» Task description
Start to finish, return the listing below exactly, pictures excluded.

» Collected data
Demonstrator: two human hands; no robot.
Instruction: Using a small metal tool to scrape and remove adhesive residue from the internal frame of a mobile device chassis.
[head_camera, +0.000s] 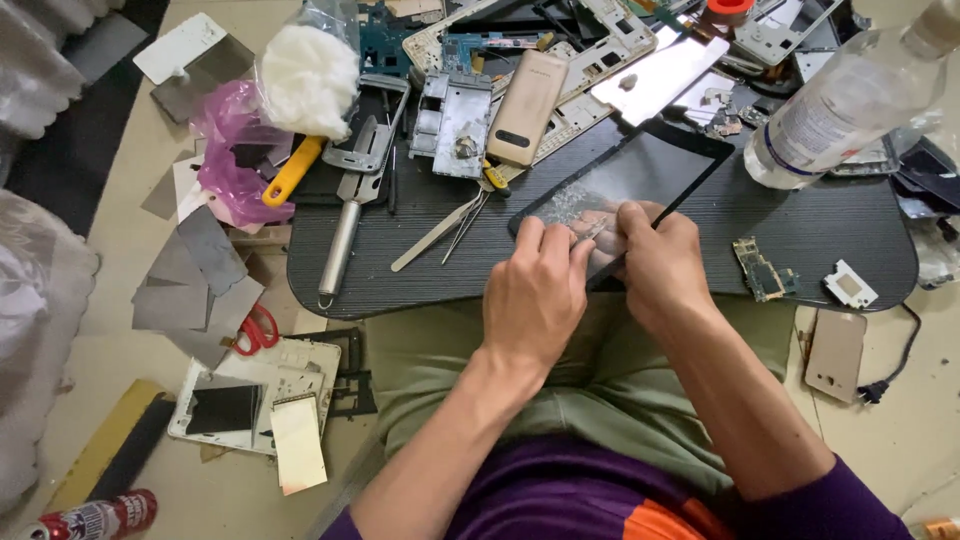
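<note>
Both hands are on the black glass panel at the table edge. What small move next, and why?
Probably keep the left hand pressing the glass panel flat while the right hand works on at the whitish residue patch: both hands' fingertips meet just below it, and it looks uncleared.

A low, dark, ribbed surface (800, 230) with rounded corners stands on a pale beige floor (120, 250). Even, soft light falls over it (no hard shadows). White fabric (30, 290) bulges in at the left edge, beside a dark mat (70, 130) at the upper left.
</note>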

» Output of the task
Demonstrator: two human hands; no robot.
Instruction: Using a small metal tool to scrape and remove adhesive residue from the internal frame of a mobile device chassis.
[head_camera, +0.000s] 
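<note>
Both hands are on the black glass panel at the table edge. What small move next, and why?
Probably keep the left hand pressing the glass panel flat while the right hand works on at the whitish residue patch: both hands' fingertips meet just below it, and it looks uncleared.

A low, dark, ribbed surface (800, 230) with rounded corners stands on a pale beige floor (120, 250). Even, soft light falls over it (no hard shadows). White fabric (30, 290) bulges in at the left edge, beside a dark mat (70, 130) at the upper left.
</note>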

The output is complete as shown.